> Exercise objective: With the pictures removed, please write out every line below exactly as given.

> Data extracts:

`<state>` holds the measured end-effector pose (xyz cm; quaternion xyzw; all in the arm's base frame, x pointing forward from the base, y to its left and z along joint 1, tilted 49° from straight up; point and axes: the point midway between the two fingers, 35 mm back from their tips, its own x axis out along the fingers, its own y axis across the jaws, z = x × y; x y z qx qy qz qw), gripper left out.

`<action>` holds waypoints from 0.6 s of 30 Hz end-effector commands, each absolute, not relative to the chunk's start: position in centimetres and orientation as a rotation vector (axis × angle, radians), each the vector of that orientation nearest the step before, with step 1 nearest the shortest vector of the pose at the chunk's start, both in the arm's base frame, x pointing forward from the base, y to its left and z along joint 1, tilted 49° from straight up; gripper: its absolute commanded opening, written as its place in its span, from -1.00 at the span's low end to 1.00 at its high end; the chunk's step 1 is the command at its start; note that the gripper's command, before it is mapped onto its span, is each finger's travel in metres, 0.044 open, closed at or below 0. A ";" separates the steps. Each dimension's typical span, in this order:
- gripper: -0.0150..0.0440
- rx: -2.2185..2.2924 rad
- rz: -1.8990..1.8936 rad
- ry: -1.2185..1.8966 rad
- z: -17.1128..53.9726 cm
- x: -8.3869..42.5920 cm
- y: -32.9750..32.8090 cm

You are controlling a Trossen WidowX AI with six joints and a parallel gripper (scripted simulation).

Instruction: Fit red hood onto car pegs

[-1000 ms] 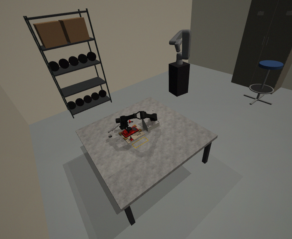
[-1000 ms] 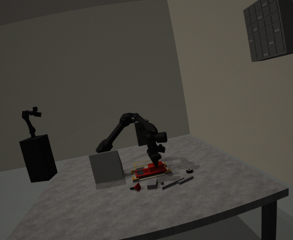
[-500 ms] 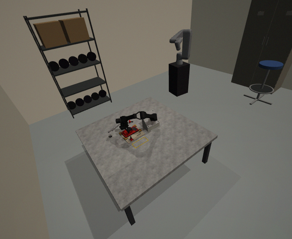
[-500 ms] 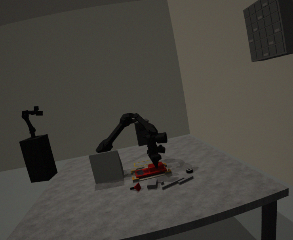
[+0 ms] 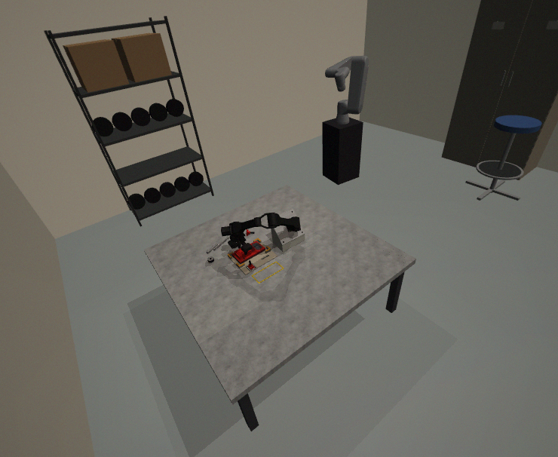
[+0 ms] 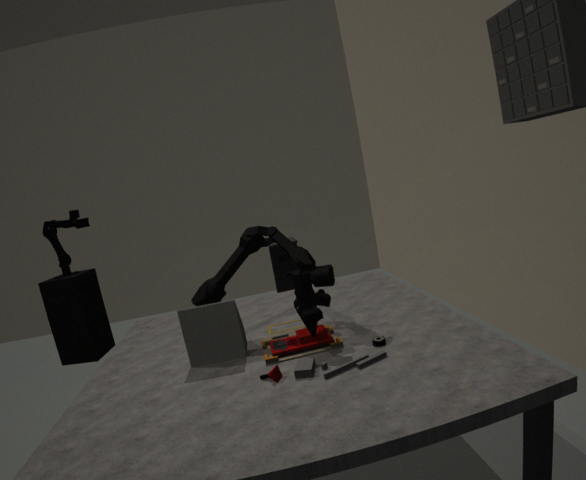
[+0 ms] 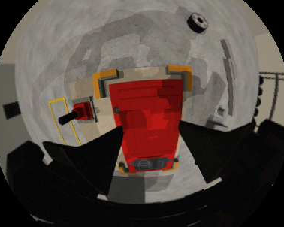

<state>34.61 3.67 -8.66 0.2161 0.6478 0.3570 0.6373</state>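
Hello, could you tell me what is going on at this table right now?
A single black robot arm is fitting a red hood onto a toy car chassis held in a jig on the table. The hood lies over the chassis, inside the jig's orange corner brackets. The gripper is right above it, its jaws straddling the hood and just opening to let go. Whether every peg is seated cannot be seen. Small loose parts lie nearby, untouched.
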 end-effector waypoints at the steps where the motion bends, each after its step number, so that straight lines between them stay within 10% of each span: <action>1: 1.00 0.493 0.815 1.480 -8.7 34.6 3.7; 18: 1.00 0.497 0.822 1.484 -4.1 35.3 -1.5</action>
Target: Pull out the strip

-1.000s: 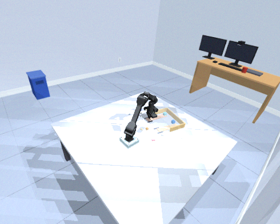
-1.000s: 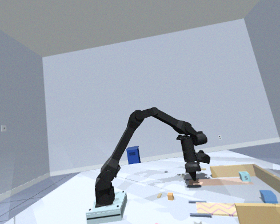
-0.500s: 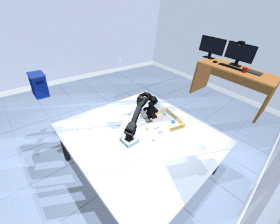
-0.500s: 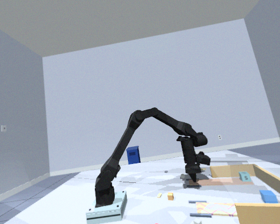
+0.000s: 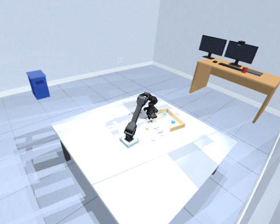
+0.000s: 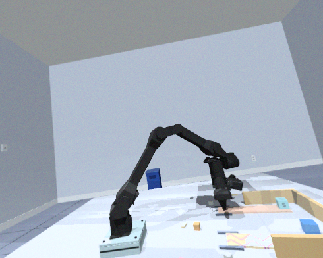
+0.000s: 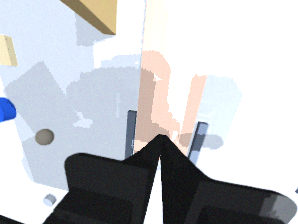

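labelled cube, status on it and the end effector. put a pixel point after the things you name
End effector (image 5: 151, 119) (image 6: 225, 210) (image 7: 161, 138) shut, holding nothing, low over pink strip (image 6: 253, 209) (image 7: 156, 107); labelled cube (image 5: 164, 114) (image 6: 281, 203) upright on strip's far end; blue block (image 5: 173, 122) (image 6: 309, 226) off to one side
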`<move>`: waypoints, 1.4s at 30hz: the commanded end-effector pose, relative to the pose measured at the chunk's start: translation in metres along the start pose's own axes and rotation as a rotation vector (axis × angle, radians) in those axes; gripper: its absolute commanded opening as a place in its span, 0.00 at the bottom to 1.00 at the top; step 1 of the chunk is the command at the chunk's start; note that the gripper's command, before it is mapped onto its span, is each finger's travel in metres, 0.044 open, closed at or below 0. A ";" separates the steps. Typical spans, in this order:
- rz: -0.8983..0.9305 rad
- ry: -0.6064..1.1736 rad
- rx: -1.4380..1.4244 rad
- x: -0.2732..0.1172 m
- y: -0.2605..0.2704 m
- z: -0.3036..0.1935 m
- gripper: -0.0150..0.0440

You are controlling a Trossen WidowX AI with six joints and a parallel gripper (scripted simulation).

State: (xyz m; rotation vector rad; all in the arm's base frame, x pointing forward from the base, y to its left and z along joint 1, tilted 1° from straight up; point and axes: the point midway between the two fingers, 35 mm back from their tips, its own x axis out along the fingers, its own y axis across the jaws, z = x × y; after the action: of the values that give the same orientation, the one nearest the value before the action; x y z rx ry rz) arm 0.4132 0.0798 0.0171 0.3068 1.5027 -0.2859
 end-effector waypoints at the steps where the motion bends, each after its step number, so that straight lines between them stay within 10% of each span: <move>1: 0.002 -0.002 -0.004 0.001 0.000 0.001 0.25; 42: 0.002 -0.001 -0.004 0.005 0.002 -0.003 0.25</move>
State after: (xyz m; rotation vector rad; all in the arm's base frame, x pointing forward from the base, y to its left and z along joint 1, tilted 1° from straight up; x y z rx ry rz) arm 0.4163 0.0800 0.0162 0.3096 1.4911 -0.2829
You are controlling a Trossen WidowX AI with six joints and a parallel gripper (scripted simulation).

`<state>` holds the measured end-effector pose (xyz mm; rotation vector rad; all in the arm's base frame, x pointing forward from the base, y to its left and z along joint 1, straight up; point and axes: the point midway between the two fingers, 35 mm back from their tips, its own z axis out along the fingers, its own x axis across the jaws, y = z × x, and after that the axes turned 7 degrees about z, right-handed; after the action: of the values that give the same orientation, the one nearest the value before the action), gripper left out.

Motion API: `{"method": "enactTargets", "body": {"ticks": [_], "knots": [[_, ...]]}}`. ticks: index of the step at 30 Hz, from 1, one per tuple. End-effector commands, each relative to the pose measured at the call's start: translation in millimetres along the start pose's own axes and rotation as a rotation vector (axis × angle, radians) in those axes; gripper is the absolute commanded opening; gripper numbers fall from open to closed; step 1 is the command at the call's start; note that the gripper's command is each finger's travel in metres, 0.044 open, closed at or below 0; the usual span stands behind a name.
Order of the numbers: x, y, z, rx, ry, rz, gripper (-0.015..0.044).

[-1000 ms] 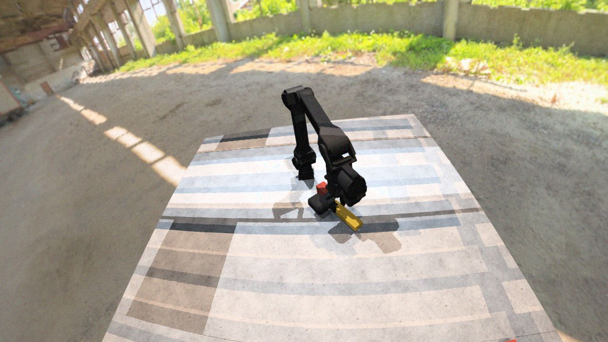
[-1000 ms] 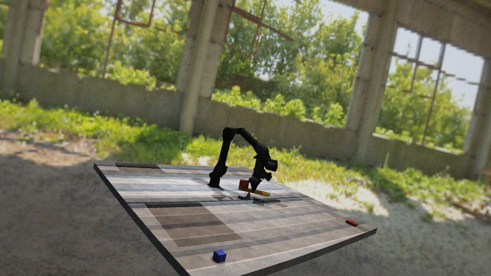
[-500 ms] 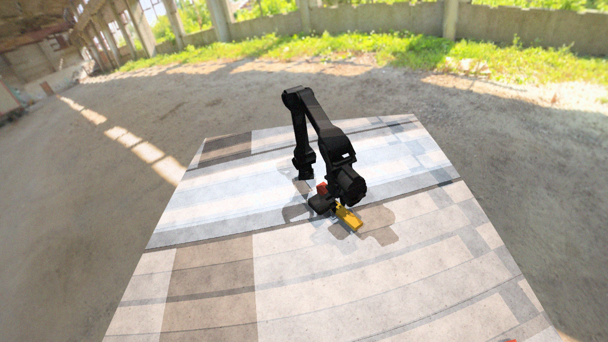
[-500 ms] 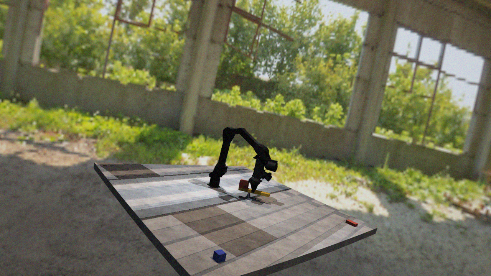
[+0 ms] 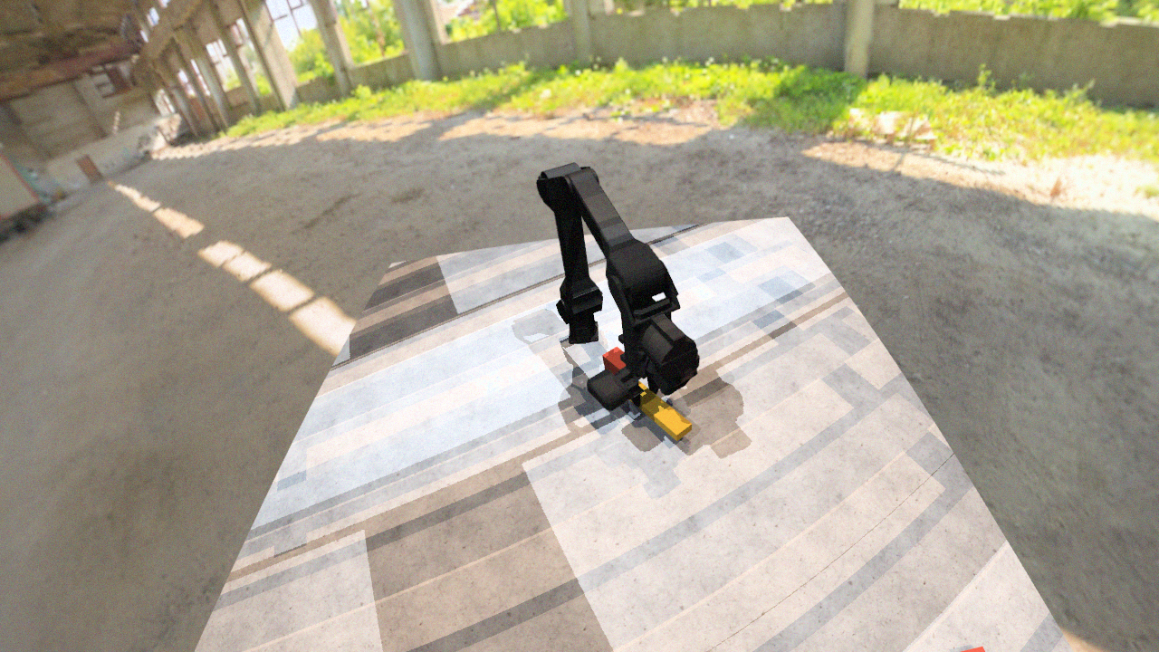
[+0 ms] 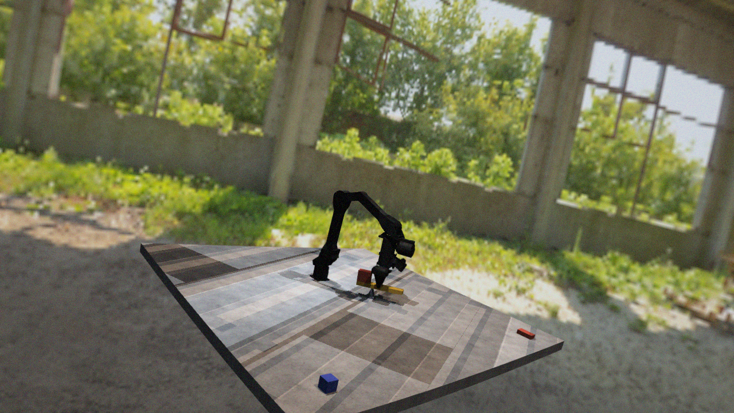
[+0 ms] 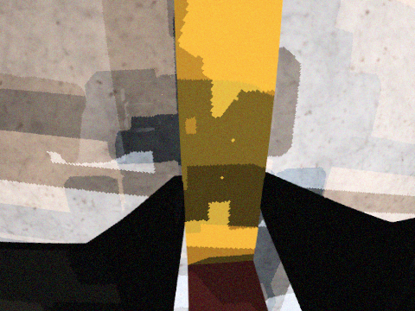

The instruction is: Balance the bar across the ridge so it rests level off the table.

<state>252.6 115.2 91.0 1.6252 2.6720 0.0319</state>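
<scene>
The yellow bar [image 5: 669,423] [image 6: 393,289] [image 7: 229,47] carries a red block [image 5: 612,359] [image 6: 363,276] [image 7: 225,287] on its end nearer the arm's base. My gripper [image 5: 636,392] [image 6: 379,285] [image 7: 220,183] is shut on the bar between the block and the far end. The bar is clear of the table. The small dark ridge [image 6: 371,294] stands under the bar in the exterior view; its top is very close to the bar's underside, and I cannot tell whether they touch. The ridge is mostly hidden in the other views.
The arm's base [image 5: 581,326] [image 6: 320,270] stands on the patterned table [image 5: 454,599] [image 6: 246,328] behind the bar. A blue cube [image 6: 327,383] lies near the table's front edge. A small red brick [image 6: 525,334] lies near the right corner, far from the gripper.
</scene>
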Motion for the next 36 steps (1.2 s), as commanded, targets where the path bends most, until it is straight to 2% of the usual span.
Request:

> Answer for the task:
`<state>` holds the measured end-effector pose (xyz cm; quaternion xyzw; all in the arm's base frame, x pointing forward from the base, y to its left and z along joint 1, tilted 49° from straight up; point and axes: the point midway between the two fingers, 35 mm back from their tips, its own x axis out along the fingers, its own y axis across the jaws, z = x × y; x y z qx qy qz qw), gripper left out.

`<action>` holds waypoints from 0.6 s of 30 Hz end-effector commands, each absolute, not relative to the chunk's start: position in centimetres and orientation as a rotation vector (axis × angle, radians), each the vector of that orientation nearest the step before, with step 1 nearest the shortest vector of the pose at the chunk's start, both in the arm's base frame, x pointing forward from the base, y to its left and z along joint 1, tilted 49° from straight up; gripper: its absolute commanded opening, written as its place in its span, from -1.00 at the span's low end to 1.00 at its high end; the chunk's step 1 is the command at its start; note that the gripper's command, before it is mapped onto its span, is each finger's travel in metres, 0.044 open, closed at or below 0. A ";" separates the steps. Each dimension's typical span, in this order:
- gripper: -0.0150..0.0440
- rx: -2.2185..2.2924 rad
- rz: -1.8990..1.8936 rad
- ry: -1.2185..1.8966 rad
- z: -17.1128..53.9726 cm
- x: -8.3869..42.5920 cm
- y: -32.9750..32.8090 cm

You are controlling a Trossen WidowX AI with six joints and a parallel gripper (scripted simulation).

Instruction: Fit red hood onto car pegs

[-1000 ms] 
[-1000 ms] 
[-500 ms] 
[-500 ms] 
[+0 ms] 
[+0 ms] 
[+0 ms] 

<state>34.61 3.67 -8.66 0.2161 0.6478 0.3570 0.6373</state>
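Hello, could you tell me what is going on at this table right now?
A single black robot arm is fitting a red hood onto a toy car chassis held in a jig on the table. The hood lies over the chassis, inside the jig's orange corner brackets. The gripper is right above it, its jaws straddling the hood and just opening to let go. Whether every peg is seated cannot be seen. Small loose parts lie nearby, untouched.
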 end-effector waypoints at the steps where the motion bends, each after its step number, so that straight lines between them stay within 10% of each span: <action>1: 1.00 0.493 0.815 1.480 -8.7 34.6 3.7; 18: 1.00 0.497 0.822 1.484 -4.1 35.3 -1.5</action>
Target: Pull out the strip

-1.000s: 
-1.000s: 
-0.500s: 
-0.500s: 
+0.000s: 
+0.000s: 
+0.000s: 

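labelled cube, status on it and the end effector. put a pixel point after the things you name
End effector (image 5: 151, 119) (image 6: 225, 210) (image 7: 161, 138) shut, holding nothing, low over pink strip (image 6: 253, 209) (image 7: 156, 107); labelled cube (image 5: 164, 114) (image 6: 281, 203) upright on strip's far end; blue block (image 5: 173, 122) (image 6: 309, 226) off to one side
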`<move>`: waypoints, 1.4s at 30hz: the commanded end-effector pose, relative to the pose measured at the chunk's start: translation in metres along the start pose's own axes and rotation as a rotation vector (axis × angle, radians) in those axes; gripper: its absolute commanded opening as a place in its span, 0.00 at the bottom to 1.00 at the top; step 1 of the chunk is the command at the chunk's start; note that the gripper's command, before it is mapped onto its span, is each finger's travel in metres, 0.044 open, closed at or below 0. A ";" separates the steps. Typical spans, in this order:
- rz: -0.8983..0.9305 rad
- ry: -0.6064..1.1736 rad
- rx: -1.4380..1.4244 rad
- x: -0.2732..0.1172 m
- y: -0.2605..0.2704 m
- z: -0.3036..0.1935 m
- gripper: -0.0150..0.0440

You are controlling a Trossen WidowX AI with six joints and a parallel gripper (scripted simulation).

State: (xyz m; rotation vector rad; all in the arm's base frame, x pointing forward from the base, y to its left and z along joint 1, tilted 1° from straight up; point and axes: the point midway between the two fingers, 35 mm back from their tips, its own x axis out along the fingers, its own y axis across the jaws, z = x × y; after the action: of the values that give the same orientation, the one nearest the value before the action; x y z rx ry rz) arm 0.4132 0.0798 0.0171 0.3068 1.5027 -0.2859
 end-effector waypoints at the steps where the motion bends, each after its step number, so that straight lines between them stay within 10% of each span: <move>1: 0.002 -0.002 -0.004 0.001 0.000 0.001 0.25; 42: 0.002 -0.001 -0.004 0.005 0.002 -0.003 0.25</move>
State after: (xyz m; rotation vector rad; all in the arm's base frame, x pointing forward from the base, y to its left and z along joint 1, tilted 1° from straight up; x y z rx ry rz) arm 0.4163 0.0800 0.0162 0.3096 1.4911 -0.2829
You are controlling a Trossen WidowX AI with six joints and a parallel gripper (scripted simulation).

`<state>` holds the measured end-effector pose (xyz mm; rotation vector rad; all in the arm's base frame, x pointing forward from the base, y to its left and z along joint 1, straight up; point and axes: the point midway between the two fingers, 35 mm back from their tips, its own z axis out along the fingers, its own x axis across the jaws, y = z × x, and after that the axes turned 7 degrees about z, right-handed; after the action: of the values that give the same orientation, the one nearest the value before the action), gripper left out.

Motion API: `{"method": "enactTargets", "body": {"ticks": [_], "knots": [[_, ...]]}}`. ticks: index of the step at 30 Hz, from 1, one per tuple. End-effector commands, each relative to the pose measured at the call's start: translation in millimetres along the start pose's own axes and rotation as a rotation vector (axis × angle, radians) in those axes; gripper is the absolute commanded opening; gripper numbers fall from open to closed; step 1 is the command at the call's start; note that the gripper's command is each finger's travel in metres, 0.044 open, closed at or below 0; the usual span stands behind a name.
Order of the numbers: x, y, z, rx, ry, rz, gripper (-0.015..0.044).

[-1000 ms] 
[-1000 ms] 
[-500 ms] 
[-500 ms] 
[+0 ms] 
[+0 ms] 
[+0 ms] 

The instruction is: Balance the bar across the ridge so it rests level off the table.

<state>252.6 115.2 91.0 1.6252 2.6720 0.0319</state>
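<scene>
The yellow bar [image 5: 669,423] [image 6: 393,289] [image 7: 229,47] carries a red block [image 5: 612,359] [image 6: 363,276] [image 7: 225,287] on its end nearer the arm's base. My gripper [image 5: 636,392] [image 6: 379,285] [image 7: 220,183] is shut on the bar between the block and the far end. The bar is clear of the table. The small dark ridge [image 6: 371,294] stands under the bar in the exterior view; its top is very close to the bar's underside, and I cannot tell whether they touch. The ridge is mostly hidden in the other views.
The arm's base [image 5: 581,326] [image 6: 320,270] stands on the patterned table [image 5: 454,599] [image 6: 246,328] behind the bar. A blue cube [image 6: 327,383] lies near the table's front edge. A small red brick [image 6: 525,334] lies near the right corner, far from the gripper.
</scene>
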Motion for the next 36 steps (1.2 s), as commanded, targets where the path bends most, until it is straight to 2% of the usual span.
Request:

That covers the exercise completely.